Robert’s role was both immense and transformative. His mission was to take the foundation, which was at the time still very much a personally or family run foundation, into something which was far broader in its thinking. This coincided with a phenomenal injection of cash following Paul Hamlyn’s bequest to the foundation, which equated to nearly 9/10 of his estate. This at once changed the whole landscape and Robert had to ensure that the privilege that this gave to the foundation was deployed to the best effect.
As sometimes happens in life, serendipity plays a part. Robert didn’t apply for the role when it was first advertised. However, they failed to appoint and so when it was advertised again, a number of people strongly suggested to Robert that he should apply – he is very glad that he did.

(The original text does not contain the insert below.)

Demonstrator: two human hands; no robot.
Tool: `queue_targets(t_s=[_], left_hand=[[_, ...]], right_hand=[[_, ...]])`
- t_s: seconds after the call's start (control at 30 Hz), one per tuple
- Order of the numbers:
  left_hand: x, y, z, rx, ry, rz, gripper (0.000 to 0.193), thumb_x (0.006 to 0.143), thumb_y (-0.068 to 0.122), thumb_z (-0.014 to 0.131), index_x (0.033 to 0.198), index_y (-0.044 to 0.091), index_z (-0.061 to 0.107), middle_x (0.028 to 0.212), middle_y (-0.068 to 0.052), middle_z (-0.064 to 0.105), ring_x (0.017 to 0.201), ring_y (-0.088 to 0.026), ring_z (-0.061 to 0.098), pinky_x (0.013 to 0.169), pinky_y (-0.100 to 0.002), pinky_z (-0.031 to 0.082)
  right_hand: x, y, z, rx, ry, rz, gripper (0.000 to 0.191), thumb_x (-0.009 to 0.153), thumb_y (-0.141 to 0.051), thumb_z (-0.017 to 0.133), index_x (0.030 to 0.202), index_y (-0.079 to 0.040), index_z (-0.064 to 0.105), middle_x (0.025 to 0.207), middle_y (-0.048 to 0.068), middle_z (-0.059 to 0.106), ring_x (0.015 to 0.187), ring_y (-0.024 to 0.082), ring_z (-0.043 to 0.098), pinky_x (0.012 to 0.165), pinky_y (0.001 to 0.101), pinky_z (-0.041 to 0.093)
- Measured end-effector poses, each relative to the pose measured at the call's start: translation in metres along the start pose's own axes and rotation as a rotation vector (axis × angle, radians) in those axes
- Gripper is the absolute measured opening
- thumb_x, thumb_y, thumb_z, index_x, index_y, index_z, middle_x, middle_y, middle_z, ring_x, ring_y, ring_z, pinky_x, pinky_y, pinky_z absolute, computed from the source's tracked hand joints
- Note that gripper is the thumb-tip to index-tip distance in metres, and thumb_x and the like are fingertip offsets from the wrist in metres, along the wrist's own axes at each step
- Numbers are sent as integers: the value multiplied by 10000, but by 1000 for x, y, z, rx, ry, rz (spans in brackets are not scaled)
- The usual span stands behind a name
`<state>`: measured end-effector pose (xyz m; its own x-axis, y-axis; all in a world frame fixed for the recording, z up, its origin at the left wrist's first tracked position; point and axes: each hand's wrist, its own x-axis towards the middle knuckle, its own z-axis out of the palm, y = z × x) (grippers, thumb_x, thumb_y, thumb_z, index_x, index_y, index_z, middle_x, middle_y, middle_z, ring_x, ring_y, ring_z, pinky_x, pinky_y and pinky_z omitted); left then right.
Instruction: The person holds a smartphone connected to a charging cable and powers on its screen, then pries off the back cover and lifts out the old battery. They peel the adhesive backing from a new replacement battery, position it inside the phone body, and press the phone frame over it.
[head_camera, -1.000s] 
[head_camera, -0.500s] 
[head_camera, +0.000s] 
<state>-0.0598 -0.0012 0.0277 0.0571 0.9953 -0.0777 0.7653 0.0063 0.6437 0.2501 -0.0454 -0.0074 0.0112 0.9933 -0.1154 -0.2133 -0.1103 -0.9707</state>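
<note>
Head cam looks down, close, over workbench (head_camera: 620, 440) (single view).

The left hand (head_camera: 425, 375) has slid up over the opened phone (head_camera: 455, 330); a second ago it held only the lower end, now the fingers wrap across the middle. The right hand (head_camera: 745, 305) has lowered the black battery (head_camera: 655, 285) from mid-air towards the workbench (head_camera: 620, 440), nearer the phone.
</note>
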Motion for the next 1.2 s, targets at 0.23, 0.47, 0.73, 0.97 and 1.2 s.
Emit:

Robert very quickly saw the potential the foundation had to build on its successes and to broaden its purpose and activities and, in doing so, to really push the value of helping young people from disadvantaged backgrounds to be core and explicit to the foundation’s mission. During this time Robert strengthened the foundation’s board and staff to support the bringing about of change. Throughout this process, Robert was acutely aware that the foundation was in a rare position – it was in charge of its own timeline and its destiny with little external pressures. Robert was keen therefore that the foundation focused on addressing longer term issues – a privilege, as he puts it, that few organisations have the set up and ability to do. This meant that Robert was able to ensure that the foundation was genuinely able to act as a catalyst for social change. As Robert modestly puts it, he was able to address the cause and not just the symptom. Under Robert’s direction the Paul Hamlyn Foundation has become a national leader amongst grant-making foundations for transparency and accountability.

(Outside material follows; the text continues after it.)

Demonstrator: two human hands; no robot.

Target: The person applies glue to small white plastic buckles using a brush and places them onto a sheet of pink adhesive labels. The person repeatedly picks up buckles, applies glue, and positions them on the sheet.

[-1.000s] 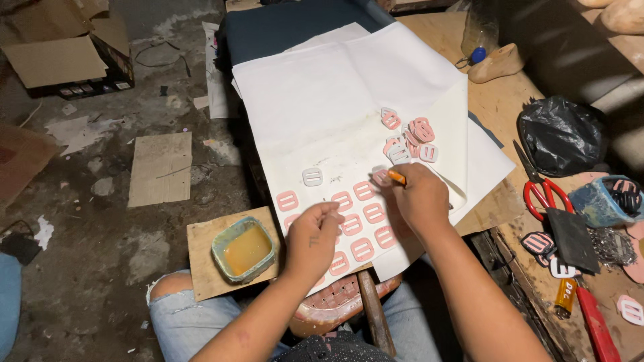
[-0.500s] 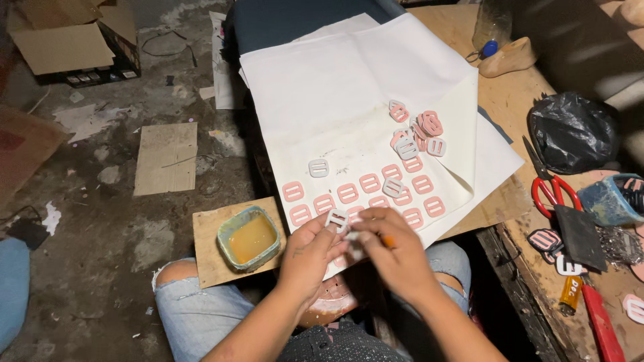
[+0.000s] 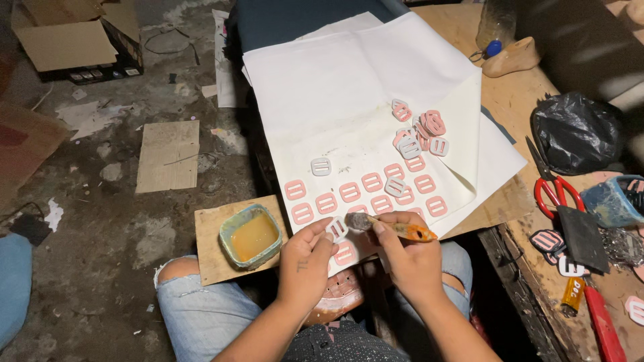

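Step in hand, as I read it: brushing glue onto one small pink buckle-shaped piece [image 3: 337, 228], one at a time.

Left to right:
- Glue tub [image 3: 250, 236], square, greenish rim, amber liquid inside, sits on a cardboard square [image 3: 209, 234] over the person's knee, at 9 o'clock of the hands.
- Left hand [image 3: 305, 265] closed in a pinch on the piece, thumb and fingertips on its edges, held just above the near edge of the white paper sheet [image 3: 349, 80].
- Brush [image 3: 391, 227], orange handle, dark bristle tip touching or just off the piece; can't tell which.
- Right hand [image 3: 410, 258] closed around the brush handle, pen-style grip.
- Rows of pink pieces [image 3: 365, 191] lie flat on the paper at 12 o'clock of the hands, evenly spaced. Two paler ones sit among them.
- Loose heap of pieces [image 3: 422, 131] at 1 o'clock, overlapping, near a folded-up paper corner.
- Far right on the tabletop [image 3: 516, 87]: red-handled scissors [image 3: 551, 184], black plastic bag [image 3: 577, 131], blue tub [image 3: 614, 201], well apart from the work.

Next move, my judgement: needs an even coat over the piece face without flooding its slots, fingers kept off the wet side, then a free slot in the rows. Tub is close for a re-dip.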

Robert is currently a ‘pracademic’ – a new term that describes someone who is both practitioner and, in essence, teacher and researcher. As Senior Visiting Fellow and Visiting Lecturer in the Centre for Charity Effectiveness at Cass Business School, he is taking the time to reflect on his own practice through research as well as impart his wealth of knowledge and experience. Robert sees this as an opportunity through his reflection, as a way for him to transition to the next thing. This may involve the arts and or education. Clearly, whatever the next thing is for Robert, he will continue to make a difference, just as he is continuing to make a difference through the huge benefit which he gives to organisations as a volunteer, often in leadership roles as a member of the board of trustees.

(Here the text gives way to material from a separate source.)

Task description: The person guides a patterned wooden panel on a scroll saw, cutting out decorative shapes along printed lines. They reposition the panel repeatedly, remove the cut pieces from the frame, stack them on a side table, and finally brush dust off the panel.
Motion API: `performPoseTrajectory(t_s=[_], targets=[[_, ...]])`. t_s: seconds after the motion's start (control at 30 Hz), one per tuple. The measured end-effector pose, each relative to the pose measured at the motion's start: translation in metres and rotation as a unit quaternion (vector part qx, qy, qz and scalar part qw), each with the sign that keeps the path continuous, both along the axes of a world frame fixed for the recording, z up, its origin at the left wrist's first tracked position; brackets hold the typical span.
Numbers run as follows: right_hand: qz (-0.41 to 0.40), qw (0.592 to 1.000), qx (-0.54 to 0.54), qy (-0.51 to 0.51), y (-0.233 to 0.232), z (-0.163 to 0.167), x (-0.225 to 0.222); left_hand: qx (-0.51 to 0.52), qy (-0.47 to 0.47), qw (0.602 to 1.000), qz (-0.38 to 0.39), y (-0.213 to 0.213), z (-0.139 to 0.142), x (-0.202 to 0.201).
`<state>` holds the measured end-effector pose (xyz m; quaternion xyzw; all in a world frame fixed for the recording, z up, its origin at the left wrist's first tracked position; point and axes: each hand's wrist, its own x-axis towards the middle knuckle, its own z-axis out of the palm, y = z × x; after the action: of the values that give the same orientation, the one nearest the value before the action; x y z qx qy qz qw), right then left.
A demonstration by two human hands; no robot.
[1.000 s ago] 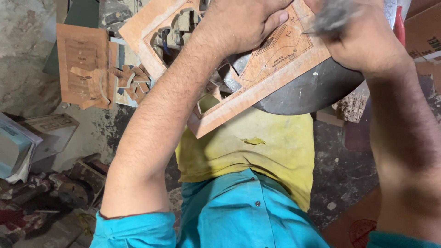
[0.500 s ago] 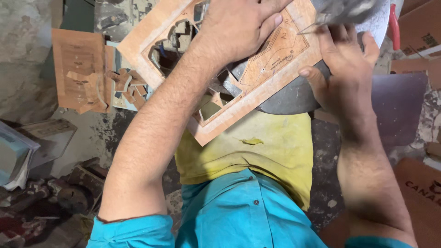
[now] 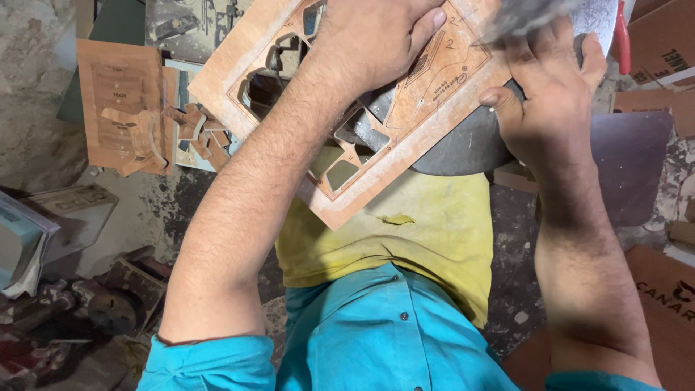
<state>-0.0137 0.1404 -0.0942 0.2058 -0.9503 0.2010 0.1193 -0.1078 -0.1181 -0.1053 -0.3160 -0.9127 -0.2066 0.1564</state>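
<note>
Board [image 3: 427, 108], thin brown sheet with cut-out shapes and drawn outlines, lies tilted across a dark rounded block [image 3: 463, 148] at the top of the head view, above the person's yellow cloth [image 3: 405, 246] and blue shirt [image 3: 384, 333]. Left hand [image 3: 376, 40] presses flat on the board's upper face, fingers curled over it, thumb stretched toward the drawn outline. Right hand [image 3: 550, 94] is closed around a blurred grey tool [image 3: 521, 16] held at the board's right edge; thumb rests against the block. Offcuts [image 3: 174, 127] lie on the floor at left, beside another brown sheet [image 3: 116, 98]. Cardboard [image 3: 659, 51] lies at right.
</note>
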Motion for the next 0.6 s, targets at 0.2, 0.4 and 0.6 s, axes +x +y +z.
performPoseTrajectory(t_s=[0.2, 0.4, 0.6], targets=[[0.006, 1.000, -0.004, -0.005, -0.004, 0.006, -0.004, -0.010, -0.010, 1.000, 0.018, 0.002, -0.003, -0.001], [0.014, 1.000, -0.010, 0.009, -0.007, 0.008, -0.005, -0.007, -0.012, 1.000, 0.023, 0.003, -0.002, -0.002], [0.017, 1.000, -0.025, -0.006, -0.005, 0.005, -0.005, -0.040, -0.108, 0.993, 0.023, 0.004, -0.004, -0.012]])
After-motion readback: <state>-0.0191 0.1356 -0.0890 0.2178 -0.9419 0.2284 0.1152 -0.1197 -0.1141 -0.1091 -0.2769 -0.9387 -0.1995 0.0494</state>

He is, of course, also a very active presence within this University. He is deputy chairman of Convocation, which includes Bristol’s Alumni Association and is Chair of its London branch. Under Robert's leadership, London-based alumni enjoy a rich programme of activities and are a significantly engaged with the University. Robert was also a member of the University's Council from 2002 to 2008 and he is also a member of the University's Court.
Robert’s career, perhaps, his raison d’etre, stands for a selfless passion to make a difference and to address the cause, rather than the symptom. He thinks of others’ needs, rather than his own. He is an example to us all.
Mr Vice-Chancellor, I present to you Robert Dufton as eminently worthy of the degree of Doctor of Laws honoris causa.